Facial Recognition Bans Could Intensify Scrutiny Over Private Sector’s Tech | Legaltech News – Law.com

O’Melveny & Myers special counsel Scott Pink.

Last week, Boston became the second-largest U.S. city to ban the use of facial recognition software.

“Boston should not use racially discriminatory technology that threatens the privacy and basic rights of our residents,” said the bill’s co-sponsor and Boston City Councilor At-Large Michelle Wu, according to local media. “Community trust is the foundation for public safety and public health.”

Boston’s ordinance was passed as recent U.S. protests called for police reform in the wake of George Floyd’s death while being restrained by a police officer. Various cities in Massachusetts and California have previously prohibited their governments from leveraging facial recognition software, in fear of inaccuracies and surveillance that limits civil liberties.

But as public discourse heats up over police protocol and surveillance tech, O’Melveny & Myers special counsel Scott Pink says the private sector’s usage of the tech will be impacted by shifting public opinion. In an interview with Legaltech News, he also discusses  why a new proposed California law may usher in a new legislative tactic for regulating facial recognition tech.

This interview has been edited for brevity and length.

Legaltech News: What are the ramifications of Boston’s recent banning of facial recognition tech usage by the city government?

Scott Pink: I think it’s showing a trend among at least local city governments to revisit the usage of facial recognition technology in law enforcement. I think that is probably being spurred by recent events and the protests across the country regarding policing. There have been earlier efforts to ban by other governments but I think you’ll see further increasing scrutiny of these technologies to make sure they are properly used and implemented.

What do these government-usage bans mean for the private sector that develops and uses these technologies?

They don’t have a direct impact. I think it depends on how they’re being used. There’s certainly a comfort level for certain kinds of security, such as access to a cellphone or those types of things, which a consumer may have control over. But these bans might impact other usage in the private sector. [Such as] how is this being used in allowing access to a facility or things that might be akin to how law enforcement uses it.

What are you advising clients that may develop or leverage facial recognition software about how the recent bans impact them?

When you start getting into the biometric area, I generally will tell clients notice of consent is advisable in general. [It] may not be required but is often advisable to do that so consumers are completely comfortable in how their data is being used.

However, I do think the California Assembly Bill 2261 is an effort, at least by California, to put some parameters around the use of technology and incorporate the concept of consent except in certain circumstances, and demonstrating accuracy.

How could California’s Assembly Bill 2261, if passed, be a game-changer for facial recognition software regulations in the U.S.?
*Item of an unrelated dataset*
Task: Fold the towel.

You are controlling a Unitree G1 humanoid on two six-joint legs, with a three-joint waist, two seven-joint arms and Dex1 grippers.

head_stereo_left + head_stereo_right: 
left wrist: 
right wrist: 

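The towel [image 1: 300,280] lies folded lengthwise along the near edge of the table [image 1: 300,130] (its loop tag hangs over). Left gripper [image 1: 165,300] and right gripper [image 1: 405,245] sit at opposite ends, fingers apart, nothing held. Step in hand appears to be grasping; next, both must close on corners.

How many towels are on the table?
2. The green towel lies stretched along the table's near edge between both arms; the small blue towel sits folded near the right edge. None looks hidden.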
It’s certainly similar to Illinois’ [Biometric Information Privacy Act] in that it requires consent in many circumstances except for certain photo security scenarios under the definition of law that you have to have probable cause that they’ve committed a serious crime. So the use in security may be somewhat impacted because you have to have a more robust screening procedure.

The second thing is, it sort of puts the onus on the providers of the tech to reach a certain level of accuracy that hasn’t been part of any statute.

On the flip side from the company point of view, it gives them a somewhat clear set of guidelines into when they can use it [for] and the appropriate circumstances, which I think is helpful for both protecting individual rights and the private sector to know the rules of the road. [With this law] they aren’t trying to guess on a case-by-case basis what is permitted based on a lawsuit or claims made.

Some tech companies that have recently paused or ended their selling of facial recognition technology to law enforcement, say there needs to be a federal law governing facial recognition technology. What do you think that type of law would look like?

I think the California assembly bill reflects, to what I understand, what some in the industry is comfortable with. It’s a regulation that allows it [using facial recognition software] but provides some rules of the road.

If I was looking at [a national facial recognition law] on behalf of the industry I would say it has to be a law that recognizes that it’s permissible and provides a set of standards that can be reasonably implemented commercially so it doesn’t become so difficult to implement and is basically a ban. But [also that it’s] not so lax [that] perhaps you get some confusion about what it means. I think it has to be a well-thought-out standard that prescribes when consent notice is required, allows for appropriate exceptions for security [and other matters] when it may not be realistic or appropriate, and provides a standard that companies can reasonably reach to ensure accuracy.